DATE_FORMAT = '%Y년 %m월 %d일'
REVIEW_PAGE = 'https://play.google.com/store/apps/details?id=kr.co.ytop10&hl=ko'
API_KEY = 'Slackで生成したAPIキーを入れる'
SLACK_CHANNEL = '#general'

# Google PlayのレビューがあるページにGETリクエストを送る
res = requests.get(REVIEW_PAGE)

soup = BeautifulSoup(res.text, 'lxml')
messages = []

# HTMLのタグを元にレビュー情報を抽出する
for review in soup.select('.single-review'):
    author = review.select('.author-name')[0].text.strip()
    date = datetime.strptime(review.select('.review-date')[0].text.strip(), DATE_FORMAT)
    
    # style属性のwidth値から評価(★の数)を計算する
    # 20:  ★☆☆☆☆
    # 40:  ★★☆☆☆
    # 60:  ★★★☆☆
    # 80:  ★★★★☆
    # 100: ★★★★★
    black_star = int(re.search(r'width:\s*(\d+)%',
                               review.select('.current-rating')[0].get('style')).group(1)) // (100 // MAX_STAR)
    review_body = review.select('.review-body')[0].text.strip()

    message = {
        'author': author,
        'date': date,
        'black_star': black_star,
        'review_body': review_body,
    }

    messages.append(message)

# Slack投稿用にSlackerインスタンスを作る
slack = Slacker(API_KEY)

# 日付が前日分のレビュー情報をSlackに投稿する
for m in sorted(messages, key=lambda m: m['date']):
    today = datetime.now().date()
    if m['date'].date() >= today.replace(day=today.day - 1):
        message = '\n'.join([
            '[author] {}'.format(m['author']),
            '[date] {}'.format(m['date'].strftime(DATE_FORMAT)),
            '[star] {}'.format('★' * m['black_star'] + '☆' * (MAX_STAR - m['black_star'])),
            '{}'.format(m['review_body']),
            '-' * 100,
        ])

        print(message)
        slack.chat.post_message(SLACK_CHANNEL, message)
        sleep(1)

このコードを実行すると、前日分のレビューがターミナルに表示されつつ、Slackチャンネルにも投稿されます。
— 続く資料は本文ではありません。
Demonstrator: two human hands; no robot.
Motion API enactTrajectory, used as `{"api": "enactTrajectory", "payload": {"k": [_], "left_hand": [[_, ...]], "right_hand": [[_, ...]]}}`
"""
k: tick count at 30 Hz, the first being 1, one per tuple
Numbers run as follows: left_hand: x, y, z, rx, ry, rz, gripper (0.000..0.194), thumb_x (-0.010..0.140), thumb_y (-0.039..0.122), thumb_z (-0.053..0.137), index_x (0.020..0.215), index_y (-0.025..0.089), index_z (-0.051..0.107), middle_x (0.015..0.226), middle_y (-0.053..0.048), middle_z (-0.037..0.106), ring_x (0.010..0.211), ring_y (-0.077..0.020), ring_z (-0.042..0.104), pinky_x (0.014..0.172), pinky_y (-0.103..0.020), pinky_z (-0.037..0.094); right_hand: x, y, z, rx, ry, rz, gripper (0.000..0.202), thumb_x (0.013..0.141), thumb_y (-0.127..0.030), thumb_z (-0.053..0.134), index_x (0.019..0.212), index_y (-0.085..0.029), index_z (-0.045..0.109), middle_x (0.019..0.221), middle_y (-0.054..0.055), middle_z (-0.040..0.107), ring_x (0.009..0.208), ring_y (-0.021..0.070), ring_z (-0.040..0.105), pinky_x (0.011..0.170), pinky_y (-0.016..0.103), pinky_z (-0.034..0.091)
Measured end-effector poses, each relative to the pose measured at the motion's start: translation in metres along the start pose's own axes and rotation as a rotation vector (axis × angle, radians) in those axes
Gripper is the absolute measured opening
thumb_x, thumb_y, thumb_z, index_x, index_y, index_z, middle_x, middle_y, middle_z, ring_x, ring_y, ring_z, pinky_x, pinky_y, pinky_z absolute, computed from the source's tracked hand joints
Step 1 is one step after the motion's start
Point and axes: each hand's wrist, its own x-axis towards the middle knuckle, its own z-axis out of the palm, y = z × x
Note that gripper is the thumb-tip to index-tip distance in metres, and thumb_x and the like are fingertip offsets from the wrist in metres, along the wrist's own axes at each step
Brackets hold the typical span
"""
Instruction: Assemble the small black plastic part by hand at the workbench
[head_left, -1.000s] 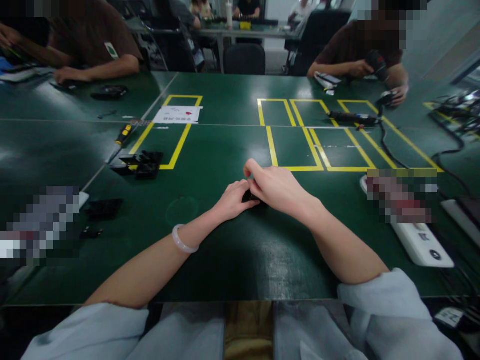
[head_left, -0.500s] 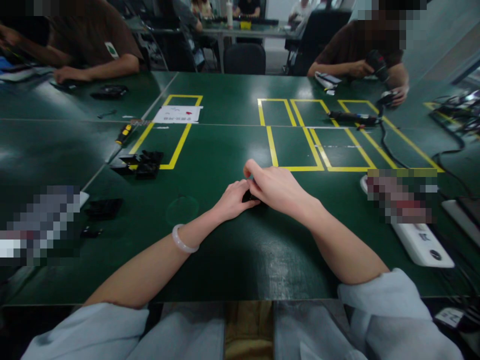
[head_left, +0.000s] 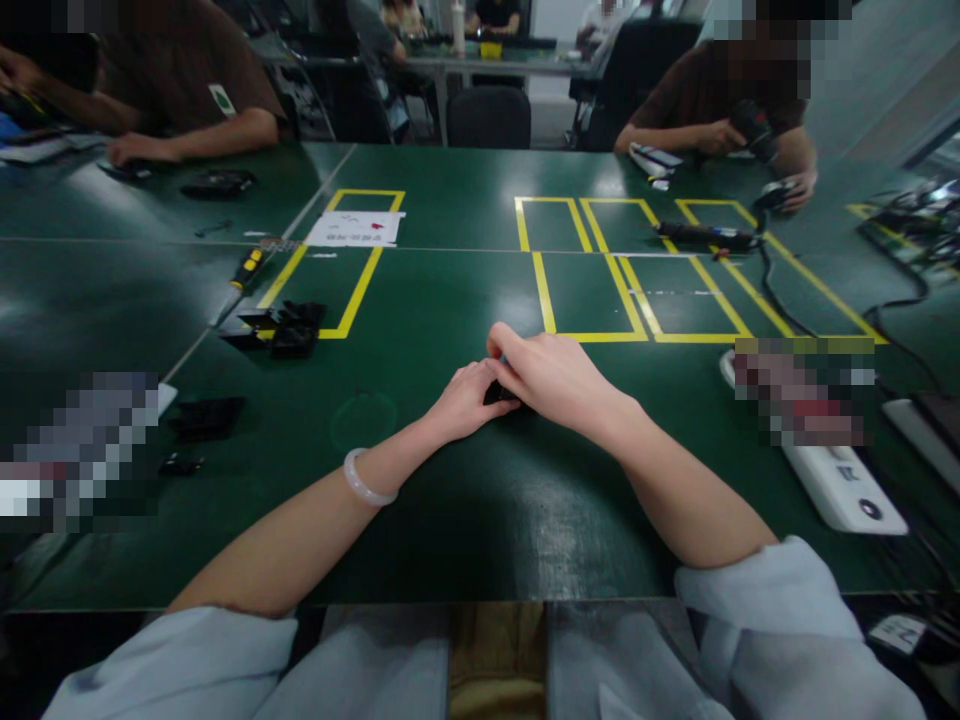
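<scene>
Head view: the dark part (head_left: 503,392) at three o'clock of the left hand (head_left: 472,399) is best braced firmly beneath the curled right hand (head_left: 553,372), though neither's grip can be told.

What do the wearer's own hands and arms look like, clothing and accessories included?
The left hand and right hand are gloveless. A pale, smooth, rounded bangle circles the left wrist; the right wrist is bare. The left sleeve and right sleeve are light blue-grey, pushed back, with no visible markings.
</scene>
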Motion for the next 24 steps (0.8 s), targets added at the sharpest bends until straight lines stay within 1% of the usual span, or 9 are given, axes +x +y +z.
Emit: {"api": "enactTrajectory", "payload": {"k": [5,9,15,21,24], "left_hand": [[0.0,-0.0013,-0.0002,0.007,0.016,0.02,0.039,0.087,0.042,0.072,0.118,0.02,0.063,0.126,-0.01,0.068,0.121,-0.0338,0.061,0.105,-0.051,0.048],[-0.0003,-0.0043,0.0012,0.0,0.022,0.025,0.037,0.087,0.041,0.073,0.115,0.02,0.064,0.126,-0.011,0.068,0.121,-0.0336,0.061,0.105,-0.05,0.048],[-0.0001,-0.0034,0.0007,-0.005,0.002,0.022,0.035,0.088,0.04,0.071,0.116,0.019,0.065,0.125,-0.011,0.068,0.12,-0.0347,0.062,0.102,-0.051,0.049],[0.0004,-0.0025,-0.0006,0.001,0.01,0.032,0.035,0.087,0.04,0.072,0.115,0.02,0.064,0.126,-0.01,0.068,0.122,-0.0335,0.061,0.104,-0.05,0.048],[0.0001,-0.0034,0.0002,0.01,0.015,0.024,0.032,0.087,0.038,0.073,0.112,0.019,0.065,0.125,-0.01,0.068,0.12,-0.0335,0.062,0.104,-0.05,0.048]], "right_hand": [[0.0001,0.0,-0.0004,0.019,0.002,0.004,0.029,0.102,-0.027,0.034,0.122,-0.018,0.052,0.09,0.007,0.075,0.075,0.0205,0.067,0.061,0.03,0.028],[-0.0008,0.0001,0.0001,0.038,0.018,0.0,0.028,0.099,-0.024,0.036,0.121,-0.018,0.052,0.092,0.007,0.076,0.076,0.0205,0.067,0.061,0.03,0.028],[-0.0014,-0.0008,0.0002,0.032,0.026,-0.022,0.029,0.105,-0.035,0.035,0.117,-0.018,0.053,0.089,0.007,0.075,0.076,0.0206,0.067,0.061,0.03,0.028],[-0.0008,-0.0003,0.0005,0.035,0.03,-0.012,0.027,0.1,-0.025,0.035,0.119,-0.018,0.053,0.087,0.006,0.075,0.072,0.0199,0.066,0.059,0.03,0.026],[-0.0017,-0.0004,0.0009,0.048,0.038,-0.011,0.027,0.098,-0.023,0.036,0.12,-0.018,0.051,0.089,0.006,0.075,0.073,0.0196,0.066,0.06,0.03,0.027]]}}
Slack投稿の上で編集が必要なのは上のほうにある、定数です。

DATE_FORMAT : Google Playのレビューに表示されている日付のフォーマットです 今回は韓国版予約TOP10だったので、韓国の日付フォーマットになっていますが、取得したい国の言語に合わせて変える必要があります。 例えば、日本語(ja)だと%Y年%m月%d日、英語だと%b %d, %Yです。

REVIEW_PAGE : Google Playのアプリ詳細ページです。 最後の&hl=koの部分を変えれば別な言語のレビューも取得できます。 例えば、&hl=ja&hl=enなどです。

API_KEY : SlackのAPIトークンです。https://api.slack.com/docs/oauth-test-tokensで発行できます。

SLACK_CHANNEL : レビューの投稿先です。

以上の定数を変えれば、他のアプリ・他のチャンネルにレビューを投稿できるようになります。

あとは、cronデーモンに定期的にスクリプトを動かしてもらうようにすれば完了です。

$ crontab -e
MAILTO=""
00 10 * * * bash -lc 'python /path/to/script.py >>/tmp/standard.log 2>>/tmp/error.log'

これで毎朝10時に動くようになりました。 Slackだとすぐに確認できて便利です。 レビューを参考にこれからも良いサービスを作れるようにしていきたいですね。

それでは今回はこれで 次回よろしくお願いします~。